As described above with reference to FIG. 14 and the like, the photoelectric conversion device 322 is specifically a linear image sensor in which a plurality of photoelectric conversion elements are arranged along the vertical direction. The photoelectric conversion device 322, which is a linear image sensor, is a sensor capable of reading a relatively wide range in the vertical direction, but has a narrow reading range in the horizontal direction. Therefore, it is less necessary to increase the length of the background plate 330 in the left-right direction. By leaving the left or right side of the background plate 330, the front chamber and the rear chamber can be communicated with each other by an efficient configuration. Further, a background plate 330 that does not come into contact with both the third ink tank wall 318 and the fourth ink tank wall 319 may be used.

Considering that the ink IK flows smoothly between the front chamber and the rear chamber, it is not prevented that the front chamber and the rear chamber communicate with each other below the background plate 330. However, in consideration of suppressing blank printing in the print head 107, suppressing printing stoppage, and the like, it is very important to detect the ink end in detecting the amount of ink. If the background plate 330 is not in contact with the lower wall of the ink tank 310, the ink liquid level cannot be detected near the bottom surface of the ink tank 310, and it may be difficult to detect the ink end. Therefore, the lower end of the background plate 330 of the ink tank 310 may be in contact with the lower wall of the ink tank.
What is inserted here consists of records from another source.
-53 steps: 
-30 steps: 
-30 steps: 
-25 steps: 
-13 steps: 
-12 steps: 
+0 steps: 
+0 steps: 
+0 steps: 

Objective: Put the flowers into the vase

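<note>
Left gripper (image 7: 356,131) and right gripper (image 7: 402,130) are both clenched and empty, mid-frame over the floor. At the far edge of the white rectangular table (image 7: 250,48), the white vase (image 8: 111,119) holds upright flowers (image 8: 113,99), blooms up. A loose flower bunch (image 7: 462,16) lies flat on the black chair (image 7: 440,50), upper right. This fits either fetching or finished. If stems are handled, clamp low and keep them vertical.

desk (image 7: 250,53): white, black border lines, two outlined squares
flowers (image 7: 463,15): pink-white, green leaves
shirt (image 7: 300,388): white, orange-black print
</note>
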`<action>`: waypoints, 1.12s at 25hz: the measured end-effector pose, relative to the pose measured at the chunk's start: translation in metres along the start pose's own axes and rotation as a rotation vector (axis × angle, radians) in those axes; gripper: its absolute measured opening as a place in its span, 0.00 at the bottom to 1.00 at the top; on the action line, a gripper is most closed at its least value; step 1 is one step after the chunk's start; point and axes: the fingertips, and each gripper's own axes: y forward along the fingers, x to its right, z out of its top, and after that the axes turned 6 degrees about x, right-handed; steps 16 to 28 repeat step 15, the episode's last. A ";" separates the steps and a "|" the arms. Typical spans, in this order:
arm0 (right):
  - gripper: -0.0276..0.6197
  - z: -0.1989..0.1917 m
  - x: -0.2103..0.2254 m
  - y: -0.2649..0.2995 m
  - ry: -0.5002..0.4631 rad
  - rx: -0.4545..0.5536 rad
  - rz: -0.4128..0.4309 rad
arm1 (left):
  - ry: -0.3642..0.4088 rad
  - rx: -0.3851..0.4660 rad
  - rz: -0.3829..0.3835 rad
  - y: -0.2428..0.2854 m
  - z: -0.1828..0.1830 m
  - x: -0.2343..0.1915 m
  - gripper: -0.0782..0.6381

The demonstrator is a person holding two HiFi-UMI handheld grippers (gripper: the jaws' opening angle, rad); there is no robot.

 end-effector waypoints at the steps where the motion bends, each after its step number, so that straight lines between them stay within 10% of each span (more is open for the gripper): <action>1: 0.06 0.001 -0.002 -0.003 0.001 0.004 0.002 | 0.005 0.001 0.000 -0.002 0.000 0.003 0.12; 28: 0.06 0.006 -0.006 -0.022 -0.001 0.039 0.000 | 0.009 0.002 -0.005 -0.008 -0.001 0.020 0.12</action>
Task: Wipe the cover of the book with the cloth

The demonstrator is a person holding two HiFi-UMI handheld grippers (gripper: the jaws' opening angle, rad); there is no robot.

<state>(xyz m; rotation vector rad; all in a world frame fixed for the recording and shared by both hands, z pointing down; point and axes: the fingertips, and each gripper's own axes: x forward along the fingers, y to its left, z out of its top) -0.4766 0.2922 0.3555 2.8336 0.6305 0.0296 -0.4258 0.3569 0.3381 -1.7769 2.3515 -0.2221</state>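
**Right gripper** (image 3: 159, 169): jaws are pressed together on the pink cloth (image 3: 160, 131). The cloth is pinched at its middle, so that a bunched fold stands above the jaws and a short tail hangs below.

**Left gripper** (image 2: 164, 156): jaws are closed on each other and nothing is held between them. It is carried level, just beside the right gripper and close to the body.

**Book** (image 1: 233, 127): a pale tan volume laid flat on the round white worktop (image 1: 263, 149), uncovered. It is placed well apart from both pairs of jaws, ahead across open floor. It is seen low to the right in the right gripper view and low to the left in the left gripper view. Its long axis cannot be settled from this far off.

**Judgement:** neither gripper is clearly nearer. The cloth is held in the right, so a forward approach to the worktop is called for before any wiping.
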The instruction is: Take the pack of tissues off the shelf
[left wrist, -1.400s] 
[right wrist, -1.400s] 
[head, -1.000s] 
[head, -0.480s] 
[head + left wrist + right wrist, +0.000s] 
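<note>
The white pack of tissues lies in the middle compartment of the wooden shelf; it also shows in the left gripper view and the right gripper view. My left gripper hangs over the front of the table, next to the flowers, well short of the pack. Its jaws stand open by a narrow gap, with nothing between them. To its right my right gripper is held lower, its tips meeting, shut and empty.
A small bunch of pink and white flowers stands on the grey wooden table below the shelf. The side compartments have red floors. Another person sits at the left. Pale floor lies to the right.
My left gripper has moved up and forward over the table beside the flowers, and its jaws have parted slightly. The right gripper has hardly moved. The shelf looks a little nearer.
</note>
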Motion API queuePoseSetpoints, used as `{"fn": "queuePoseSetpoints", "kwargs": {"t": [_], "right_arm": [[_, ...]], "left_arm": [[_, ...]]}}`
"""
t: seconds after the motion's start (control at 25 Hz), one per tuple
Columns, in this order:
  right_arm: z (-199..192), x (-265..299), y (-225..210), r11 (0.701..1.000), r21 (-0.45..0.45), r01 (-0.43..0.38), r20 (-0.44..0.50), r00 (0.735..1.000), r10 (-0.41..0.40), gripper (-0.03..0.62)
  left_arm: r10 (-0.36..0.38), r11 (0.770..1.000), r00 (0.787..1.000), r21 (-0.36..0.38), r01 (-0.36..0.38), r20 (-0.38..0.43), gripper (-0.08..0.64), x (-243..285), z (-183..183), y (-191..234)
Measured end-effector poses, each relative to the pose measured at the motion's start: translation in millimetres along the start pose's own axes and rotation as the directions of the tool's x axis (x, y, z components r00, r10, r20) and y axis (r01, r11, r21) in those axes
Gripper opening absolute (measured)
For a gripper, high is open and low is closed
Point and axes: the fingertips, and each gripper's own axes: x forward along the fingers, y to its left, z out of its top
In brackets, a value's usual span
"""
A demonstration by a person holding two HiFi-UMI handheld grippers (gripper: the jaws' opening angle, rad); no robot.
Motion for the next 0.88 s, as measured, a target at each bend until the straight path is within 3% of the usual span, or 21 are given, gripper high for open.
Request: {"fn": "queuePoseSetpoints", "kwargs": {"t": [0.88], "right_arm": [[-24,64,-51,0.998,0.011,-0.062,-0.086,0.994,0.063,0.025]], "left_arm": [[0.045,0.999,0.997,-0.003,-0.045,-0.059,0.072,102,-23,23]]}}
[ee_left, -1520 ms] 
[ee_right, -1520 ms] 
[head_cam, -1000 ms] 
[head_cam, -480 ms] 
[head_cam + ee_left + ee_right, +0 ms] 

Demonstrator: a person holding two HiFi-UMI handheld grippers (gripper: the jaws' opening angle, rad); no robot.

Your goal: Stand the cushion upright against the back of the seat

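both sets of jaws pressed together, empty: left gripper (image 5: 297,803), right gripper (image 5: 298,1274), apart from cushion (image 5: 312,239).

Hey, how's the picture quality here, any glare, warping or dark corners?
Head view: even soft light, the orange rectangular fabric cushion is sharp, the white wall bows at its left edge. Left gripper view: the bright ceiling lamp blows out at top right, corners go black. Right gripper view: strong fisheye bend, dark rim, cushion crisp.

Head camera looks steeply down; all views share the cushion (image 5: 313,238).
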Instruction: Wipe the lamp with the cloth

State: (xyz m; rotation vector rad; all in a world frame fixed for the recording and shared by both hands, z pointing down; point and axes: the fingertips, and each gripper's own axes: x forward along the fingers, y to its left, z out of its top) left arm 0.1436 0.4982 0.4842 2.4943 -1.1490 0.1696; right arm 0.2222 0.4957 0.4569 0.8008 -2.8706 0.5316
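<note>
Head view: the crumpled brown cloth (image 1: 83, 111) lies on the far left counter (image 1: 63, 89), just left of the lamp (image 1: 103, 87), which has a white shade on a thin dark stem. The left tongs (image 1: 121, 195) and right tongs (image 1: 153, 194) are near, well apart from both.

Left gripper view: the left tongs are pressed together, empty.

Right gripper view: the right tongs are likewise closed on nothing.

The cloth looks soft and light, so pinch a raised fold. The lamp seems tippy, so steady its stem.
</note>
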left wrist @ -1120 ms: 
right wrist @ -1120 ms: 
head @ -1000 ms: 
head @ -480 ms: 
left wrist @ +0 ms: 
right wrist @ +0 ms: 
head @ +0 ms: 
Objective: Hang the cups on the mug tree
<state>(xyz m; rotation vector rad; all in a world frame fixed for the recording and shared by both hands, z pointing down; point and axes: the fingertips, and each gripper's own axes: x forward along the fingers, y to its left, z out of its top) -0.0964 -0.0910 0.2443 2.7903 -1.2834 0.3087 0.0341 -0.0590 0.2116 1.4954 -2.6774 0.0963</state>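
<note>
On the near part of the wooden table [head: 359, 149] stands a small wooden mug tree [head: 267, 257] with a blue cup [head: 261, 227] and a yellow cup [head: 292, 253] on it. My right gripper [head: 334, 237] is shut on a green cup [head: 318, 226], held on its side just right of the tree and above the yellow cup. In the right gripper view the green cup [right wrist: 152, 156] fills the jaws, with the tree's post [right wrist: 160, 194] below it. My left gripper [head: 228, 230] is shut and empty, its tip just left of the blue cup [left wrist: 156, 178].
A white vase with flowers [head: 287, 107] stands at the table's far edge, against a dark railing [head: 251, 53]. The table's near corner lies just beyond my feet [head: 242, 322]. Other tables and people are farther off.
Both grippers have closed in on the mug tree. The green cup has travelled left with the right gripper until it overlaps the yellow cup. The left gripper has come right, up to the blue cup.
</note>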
The lower wall is specifically an inner wall of a member constituting the bottom surface of the ink tank 310. In this way, it becomes possible to target a region where the liquid level detection is highly important.

FIG. 24 is a cross-sectional view showing the positional relationship between the sensor unit 320, the ink tank 310, and the background plate 330. As shown in FIG. 24, the light of the light source 323 is applied to the ink tank 310 via the light guide body 324. Hereinafter, with reference to FIG. 24, a specific light path from the light guide body 324 to the photoelectric conversion device 322 and the transmittance of a substance on the path will be examined. Further, the position where the background plate 330 is provided is also examined based on the transmittance.

As shown in FIG. 24, the printing apparatus of the present embodiment may include a transmission plate 340 provided between the light source 323 and the sensor 190 and the first ink tank wall 316 and facing the light source 323 and the sensor 190. .. The transmission plate 340 is, for example, a glass plate, but other members such as plastic may be used.

The transmission plate 340 here is a protective plate for protecting the sensor unit 320, or in a narrow sense, the lens array 325. Depending on the configuration of the printing device, the distance between the sensor unit 320 and the print head 107 may become short, and the sensor unit 320 may become dirty with ink mist. Alternatively, as the print medium P moves in the vicinity of the sensor unit 320, paper dust may adhere to the sensor unit 320. For example, when mist or paper dust adheres to the lens array 325, the value of the pixel data of the corresponding portion becomes small, so that the accuracy of ink amount detection is lowered. By providing the transmission plate 340, it becomes possible to protect the lens array 325 from mist and paper dust. For example, even if mist or the like adheres to the transmission plate 340, it can be wiped off by the user, so that the maintenance load can be reduced as compared with cleaning the lens array 325.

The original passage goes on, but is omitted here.